Final Project Submission

Vitalii
16/08/2020

Annotation

This work was performed as part of the final task of the course “Data Science Capstone Final Project Submission”.

The goal of this exercise is to create a product to highlight the prediction algorithm that you have built and to provide an interface that can be accessed by others.

The application can be found here.

Data processing

Before creating a predictive model of the words, datasets are first processed and cleared as described below:

  • input data set based on three sources (blogs, twitter and news);

  • this input data set is prepared for further analysis by clearing unnecessary characters;

  • tokenization is performed and the corresponding n-grams are created;

  • tables are formed with the counting of words and phrases, which are extracted from n-grams and sorted by frequency in descending order.
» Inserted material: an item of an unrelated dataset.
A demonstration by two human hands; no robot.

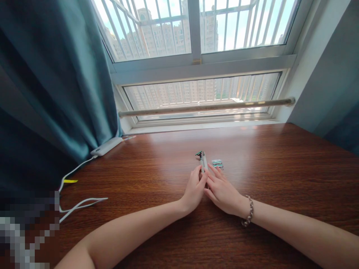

  • n-grams are stored as .RData files.

The principle of operation of the word prediction model

The application based on the prediction model of the next word works as follows:

  1. Load compressed data sets containing ordered n-grams of descending frequenc;

  2. The words entered by the user are cleared accordingly before predicting the next word;

  3. To predict the next word, first use 4-gram;

  4. If the 4-gram is not found, return to 3-gram;

  5. If the 3-gram is not found, return to 2-gram;

  6. If 2-gram is not found, return to the most common word with the highest frequency.

Instructions for using the application

In order to get a prediction of the next word, you need to enter the word or phrase that interests you and get a prediction of the next word.